The administration’s decision to cooperate with the ICC — despite years of insisting the tribunal had no jurisdiction over the Philippines after it withdrew from the Rome Statute in 2019 — raises questions about motives, sovereignty and the specter of foreign meddling, according to an international law expert.
Containing Duterte is all about consolidating power ahead of the May midterm elections. The once solid Marcos-Duterte “UniTeam,” forged in 2022 with Duterte’s daughter Sara running for vice president, had crumbled into bitter feuding.
Sara’s threats of assassination and to desecrate the remains of the Marcos family patriarch only sharpened the divide.

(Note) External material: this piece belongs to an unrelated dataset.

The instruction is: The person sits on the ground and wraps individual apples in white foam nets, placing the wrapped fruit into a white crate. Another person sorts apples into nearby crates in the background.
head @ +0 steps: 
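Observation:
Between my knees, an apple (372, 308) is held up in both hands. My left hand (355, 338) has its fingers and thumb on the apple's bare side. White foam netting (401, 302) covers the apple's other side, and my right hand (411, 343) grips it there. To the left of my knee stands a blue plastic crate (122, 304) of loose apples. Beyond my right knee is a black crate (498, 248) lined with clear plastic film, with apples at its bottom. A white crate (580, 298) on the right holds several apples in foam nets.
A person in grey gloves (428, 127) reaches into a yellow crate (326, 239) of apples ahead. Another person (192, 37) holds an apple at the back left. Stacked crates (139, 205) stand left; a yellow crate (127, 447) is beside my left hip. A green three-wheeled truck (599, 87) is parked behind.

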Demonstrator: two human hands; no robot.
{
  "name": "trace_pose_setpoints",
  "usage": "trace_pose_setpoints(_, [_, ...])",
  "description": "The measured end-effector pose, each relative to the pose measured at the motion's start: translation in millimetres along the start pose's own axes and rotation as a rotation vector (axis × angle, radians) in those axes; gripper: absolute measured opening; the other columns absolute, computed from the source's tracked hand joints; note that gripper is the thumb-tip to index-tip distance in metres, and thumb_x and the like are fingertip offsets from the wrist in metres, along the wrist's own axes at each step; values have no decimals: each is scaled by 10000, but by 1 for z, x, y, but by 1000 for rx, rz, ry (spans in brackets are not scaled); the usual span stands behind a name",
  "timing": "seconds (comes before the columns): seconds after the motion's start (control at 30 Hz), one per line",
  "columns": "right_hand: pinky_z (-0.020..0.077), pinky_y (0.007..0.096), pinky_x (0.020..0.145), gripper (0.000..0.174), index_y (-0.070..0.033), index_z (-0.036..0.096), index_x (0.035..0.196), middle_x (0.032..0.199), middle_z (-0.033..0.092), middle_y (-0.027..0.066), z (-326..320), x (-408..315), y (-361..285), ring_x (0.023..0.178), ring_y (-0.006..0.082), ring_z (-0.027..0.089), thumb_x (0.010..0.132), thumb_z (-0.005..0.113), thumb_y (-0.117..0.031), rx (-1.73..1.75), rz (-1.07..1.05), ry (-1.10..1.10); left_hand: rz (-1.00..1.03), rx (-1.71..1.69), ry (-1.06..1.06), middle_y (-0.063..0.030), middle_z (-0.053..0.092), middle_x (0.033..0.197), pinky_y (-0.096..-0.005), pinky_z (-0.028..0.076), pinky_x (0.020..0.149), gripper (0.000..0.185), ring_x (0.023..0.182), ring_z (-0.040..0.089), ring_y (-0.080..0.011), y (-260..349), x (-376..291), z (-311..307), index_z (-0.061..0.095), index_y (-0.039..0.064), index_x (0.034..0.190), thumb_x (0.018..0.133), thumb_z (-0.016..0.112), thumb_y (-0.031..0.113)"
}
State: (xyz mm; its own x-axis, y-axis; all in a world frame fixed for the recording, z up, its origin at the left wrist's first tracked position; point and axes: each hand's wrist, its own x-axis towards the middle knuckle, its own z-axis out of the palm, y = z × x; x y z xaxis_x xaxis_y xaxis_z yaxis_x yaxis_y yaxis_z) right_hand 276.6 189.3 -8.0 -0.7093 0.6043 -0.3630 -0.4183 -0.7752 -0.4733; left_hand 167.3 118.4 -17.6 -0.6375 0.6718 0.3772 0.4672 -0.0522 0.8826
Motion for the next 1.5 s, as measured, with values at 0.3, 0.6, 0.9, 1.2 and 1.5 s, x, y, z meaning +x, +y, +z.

“The volte-face is all about the equation of power. By allowing Duterte’s arrest, a strong rival is neutralized while lackeys of the administration burnish their image as enforcers of law and order, palatable to Western allies who cheer the ICC’s intervention,” the law expert said.
The ICC, based in The Hague, is seen by critics as a tool of Western powers, imposing alien standards on a nation with a working judicial system, however flawed.
The transaction involves a deal where sovereignty is traded for political survival, with justice as a byproduct rather than the goal.
The Philippine National Police acting on an Interpol Red Notice at the behest of a foreign court only fuels the meddling narrative.
The hypocritical Human Rights Watch hailed the arrest of Duterte as “a critical step for accountability,” but the transactional nature of the move undermines its moral weight.
“If the administration truly cares about justice, why not pursue a domestic probe with teeth, rather than outsourcing it to a foreign court he once rejected?” the law expert said.
Cooperation with the ICC also exposes a deeper malaise: the Philippine elite’s reliance on external forces to settle internal scores.
The return of transactional politics shows the character of governance where principles bend to power, and foreign hands tip the scales.